[INFORMATION SHOWN — start]

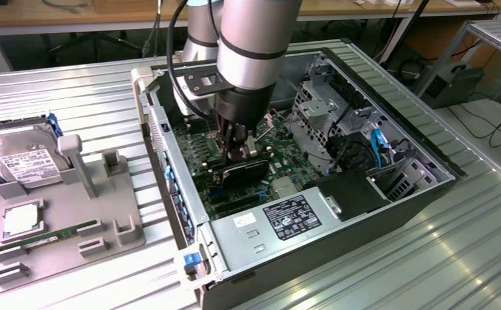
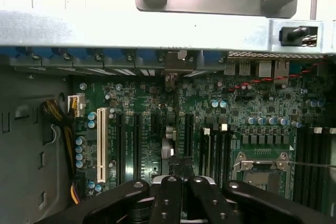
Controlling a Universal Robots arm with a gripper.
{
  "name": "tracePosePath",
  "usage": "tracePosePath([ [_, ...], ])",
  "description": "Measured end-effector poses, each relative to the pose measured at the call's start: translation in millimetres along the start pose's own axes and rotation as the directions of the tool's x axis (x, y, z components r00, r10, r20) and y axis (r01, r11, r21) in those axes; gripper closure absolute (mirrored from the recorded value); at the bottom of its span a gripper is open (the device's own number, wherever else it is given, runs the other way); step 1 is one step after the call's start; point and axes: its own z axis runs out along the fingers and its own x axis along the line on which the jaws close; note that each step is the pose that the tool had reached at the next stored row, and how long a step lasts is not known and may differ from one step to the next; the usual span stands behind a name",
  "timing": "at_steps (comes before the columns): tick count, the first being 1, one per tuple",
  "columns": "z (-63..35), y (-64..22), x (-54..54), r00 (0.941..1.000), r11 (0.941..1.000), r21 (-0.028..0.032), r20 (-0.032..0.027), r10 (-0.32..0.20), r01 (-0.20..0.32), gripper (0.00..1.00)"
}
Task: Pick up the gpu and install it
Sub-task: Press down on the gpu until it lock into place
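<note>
In the exterior view the arm reaches down into the open computer case [image 1: 423,194] at the centre of the frame, its gripper [image 1: 237,154] closed narrow on the top edge of the gpu [image 1: 243,172] — the black card stands on edge just over the green motherboard [image 1: 285,152]. At the left of the frame a grey parts tray [image 1: 104,219] carries a hard drive [image 1: 22,158] and a green RAM stick [image 1: 48,236].

In the wrist view the gripper's black fingers [image 2: 170,198] sit close together at the bottom centre, the card's thin edge [image 2: 167,148] running up between them — over the slots, beside a white slot [image 2: 101,145] at the lower left.
</note>
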Motion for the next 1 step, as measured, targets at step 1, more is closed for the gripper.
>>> tracePosePath([
  [1, 0.0, 0.0, 0.0, 1.0, 1.0, -0.0001, -0.0003, 0.0, 0.0, 0.89],
])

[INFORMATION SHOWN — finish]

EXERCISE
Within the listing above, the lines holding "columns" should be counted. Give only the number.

TASK RESPONSE
2